** Extracted data follows **
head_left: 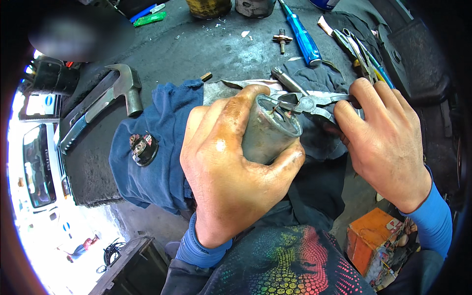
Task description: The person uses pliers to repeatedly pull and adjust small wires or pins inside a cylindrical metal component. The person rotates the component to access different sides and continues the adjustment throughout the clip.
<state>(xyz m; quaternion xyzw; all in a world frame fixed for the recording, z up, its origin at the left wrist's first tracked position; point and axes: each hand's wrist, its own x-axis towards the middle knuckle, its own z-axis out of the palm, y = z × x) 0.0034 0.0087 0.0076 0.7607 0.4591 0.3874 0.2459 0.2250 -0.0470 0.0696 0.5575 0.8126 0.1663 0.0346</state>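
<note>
My left hand [221,162] is wrapped around a grey metal cylinder [268,140], tilted so its open end points up and to the right. Pliers [309,103] are gripped in my right hand [386,140], their handles partly hidden by my fingers. The jaws reach into the cylinder's mouth, at small metal parts inside; whether they pinch one I cannot tell. To the left, a round black cap with metal terminals [144,149] lies on a blue cloth [169,110]. A metal rod [287,80] rests just behind the pliers.
A claw hammer [129,93] lies left on the dark worktop [221,46]. Behind are a blue-handled screwdriver [304,42], a small threaded fitting [282,39] and a yellowish can [209,9]. More hand tools [363,54] lie at far right; an orange box [371,233] stands below.
</note>
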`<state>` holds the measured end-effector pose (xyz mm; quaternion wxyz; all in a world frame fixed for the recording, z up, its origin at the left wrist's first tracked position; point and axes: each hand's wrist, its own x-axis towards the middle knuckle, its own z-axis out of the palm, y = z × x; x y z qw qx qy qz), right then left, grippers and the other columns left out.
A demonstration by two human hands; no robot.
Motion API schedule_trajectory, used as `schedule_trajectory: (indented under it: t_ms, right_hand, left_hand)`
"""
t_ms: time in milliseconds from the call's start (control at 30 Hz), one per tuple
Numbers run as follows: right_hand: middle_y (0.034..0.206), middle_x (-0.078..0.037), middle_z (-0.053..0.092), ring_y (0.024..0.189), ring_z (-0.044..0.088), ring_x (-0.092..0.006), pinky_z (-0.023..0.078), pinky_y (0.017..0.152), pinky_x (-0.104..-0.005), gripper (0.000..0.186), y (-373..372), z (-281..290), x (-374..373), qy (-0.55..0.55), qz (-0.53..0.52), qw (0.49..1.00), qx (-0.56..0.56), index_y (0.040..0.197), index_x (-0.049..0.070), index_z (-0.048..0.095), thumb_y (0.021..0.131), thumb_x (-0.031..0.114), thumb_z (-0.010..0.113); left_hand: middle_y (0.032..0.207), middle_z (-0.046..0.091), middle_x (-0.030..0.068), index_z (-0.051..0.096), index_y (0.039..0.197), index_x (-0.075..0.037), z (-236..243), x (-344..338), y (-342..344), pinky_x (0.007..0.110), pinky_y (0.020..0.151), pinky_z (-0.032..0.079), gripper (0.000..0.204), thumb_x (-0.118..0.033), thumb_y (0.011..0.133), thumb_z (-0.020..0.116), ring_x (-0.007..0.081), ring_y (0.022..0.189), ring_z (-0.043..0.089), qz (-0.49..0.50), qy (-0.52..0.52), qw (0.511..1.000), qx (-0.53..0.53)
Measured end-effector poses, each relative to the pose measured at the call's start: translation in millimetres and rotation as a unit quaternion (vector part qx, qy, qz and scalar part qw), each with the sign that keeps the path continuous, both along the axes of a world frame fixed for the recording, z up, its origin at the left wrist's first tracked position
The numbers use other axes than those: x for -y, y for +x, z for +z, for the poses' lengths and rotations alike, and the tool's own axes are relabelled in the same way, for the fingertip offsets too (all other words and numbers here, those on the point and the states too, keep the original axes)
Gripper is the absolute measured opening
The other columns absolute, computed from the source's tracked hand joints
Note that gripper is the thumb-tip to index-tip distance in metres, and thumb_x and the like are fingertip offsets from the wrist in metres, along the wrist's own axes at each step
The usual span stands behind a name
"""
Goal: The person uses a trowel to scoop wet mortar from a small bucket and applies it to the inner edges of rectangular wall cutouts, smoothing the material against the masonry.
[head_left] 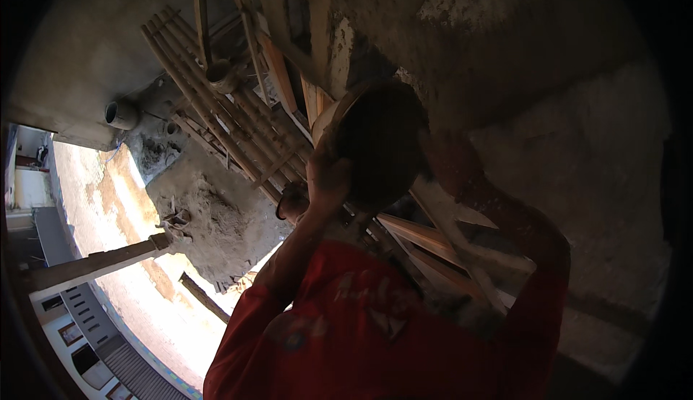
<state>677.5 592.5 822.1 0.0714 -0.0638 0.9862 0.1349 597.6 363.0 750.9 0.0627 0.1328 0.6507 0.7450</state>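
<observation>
A round bucket (326,120) is held up in front of my chest, its dark mouth turned toward me. My left hand (329,180) is closed on its near left rim. At the bucket's right edge is my right hand (451,162), dim and smeared, so its fingers cannot be made out. Deep shadow hides whatever the bucket holds. Behind it rises a rough, partly plastered wall (469,75).
Lashed bamboo poles (216,122) form a platform on the left, with another bucket (220,75) on it. A grey bucket (121,115) stands farther left. Below are a sand heap (216,205) and a post (101,264). Slanting wooden boards (426,237) lie low on the right.
</observation>
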Motion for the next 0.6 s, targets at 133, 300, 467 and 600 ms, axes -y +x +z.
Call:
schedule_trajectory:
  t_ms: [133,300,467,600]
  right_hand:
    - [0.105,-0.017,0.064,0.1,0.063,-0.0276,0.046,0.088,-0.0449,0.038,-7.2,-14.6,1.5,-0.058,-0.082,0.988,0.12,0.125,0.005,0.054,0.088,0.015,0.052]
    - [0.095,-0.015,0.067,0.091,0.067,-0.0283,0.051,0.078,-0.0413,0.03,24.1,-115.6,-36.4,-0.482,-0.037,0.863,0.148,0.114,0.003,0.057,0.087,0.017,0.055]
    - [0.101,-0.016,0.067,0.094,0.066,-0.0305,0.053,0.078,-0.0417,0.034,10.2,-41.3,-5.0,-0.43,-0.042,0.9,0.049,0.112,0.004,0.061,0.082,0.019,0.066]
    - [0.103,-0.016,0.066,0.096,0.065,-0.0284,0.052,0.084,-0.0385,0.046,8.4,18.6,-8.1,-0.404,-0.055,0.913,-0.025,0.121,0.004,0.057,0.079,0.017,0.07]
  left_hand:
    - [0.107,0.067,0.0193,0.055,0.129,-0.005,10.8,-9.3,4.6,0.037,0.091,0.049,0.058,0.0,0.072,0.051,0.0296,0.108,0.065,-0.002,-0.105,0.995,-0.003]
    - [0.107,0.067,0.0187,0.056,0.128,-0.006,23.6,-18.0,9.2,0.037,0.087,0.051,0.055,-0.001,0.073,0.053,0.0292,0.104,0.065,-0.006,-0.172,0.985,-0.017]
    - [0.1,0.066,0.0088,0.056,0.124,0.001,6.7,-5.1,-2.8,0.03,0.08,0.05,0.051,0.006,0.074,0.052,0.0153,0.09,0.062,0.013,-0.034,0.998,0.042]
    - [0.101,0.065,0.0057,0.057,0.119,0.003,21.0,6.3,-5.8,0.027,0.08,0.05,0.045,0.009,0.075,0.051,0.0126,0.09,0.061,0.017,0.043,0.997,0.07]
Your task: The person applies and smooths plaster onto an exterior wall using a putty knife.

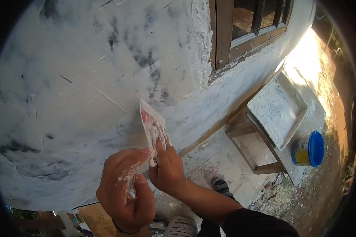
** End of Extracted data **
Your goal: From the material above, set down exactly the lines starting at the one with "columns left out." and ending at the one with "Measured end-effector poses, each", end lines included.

Answer to this problem:
`<state>` holds the measured end-effector pose (xyz mm; quaternion wxyz; all in a world frame fixed for the recording, z up, its origin at the left wrist's first tracked position; point and axes: each hand's wrist, its own x-axis towards the middle knuckle, its own z-axis out of the palm, y = z × x; x y z qw qx qy qz), right then left, grippers and the other columns left out.
A demonstration by two human hands; no robot.
Motion API schedule_trajectory, used as `schedule_trajectory: (indented under it: t_ms, right_hand, left_hand)`
"""
t_ms: time in milliseconds from the call's start (control at 30 Hz), one per tuple
Numbers run as follows: right_hand: middle_y (0.034..0.206), middle_x (-0.078..0.037), middle_z (-0.053..0.092), ring_y (0.024..0.189), ring_z (-0.044..0.088), ring_x (-0.092..0.006), pinky_z (-0.023..0.078), pinky_y (0.017..0.152), pinky_x (-0.104..-0.005), gripper (0.000..0.186), y (-373..372), z (-281..290), x (-374..373), qy (-0.55..0.55), qz (-0.53..0.52), qw (0.49..1.00), qx (-0.56..0.56), index_y (0.040..0.197), index_x (-0.049..0.070), index_z (-0.048..0.095), thumb_y (0.021..0.131), thumb_x (-0.031..0.114), thumb_z (-0.010..0.113); left_hand: middle_y (0.032..0.207), middle_z (-0.046..0.091), middle_x (-0.030..0.068), index_z (-0.051..0.096), index_y (0.039..0.197), index_x (-0.075..0.037), z (-236..243), x (-344..338), y (-342..344), pinky_x (0.007..0.110), pinky_y (0.020..0.151), pinky_z (-0.032..0.079), gripper (0.000..0.204), thumb_x (-0.118..0.033), thumb_y (0.011..0.133), thumb_z (-0.020..0.116), ring_x (-0.007..0.081), ring_y (0.022..0.189), ring_z (-0.043..0.089), qz (-0.49..0.50), qy (-0.52..0.52), qw (0.511..1.000), qx (-0.53..0.53)
Measured end-effector poses, each relative to the pose measured at the call's start: translation in millimetres and rotation as a unit quaternion (vector part qx, qy, qz and scalar part qw), each with the sign that keeps the path continuous, both along the axes of a world frame fixed for the recording, z up, its origin at the left wrist's first tracked position

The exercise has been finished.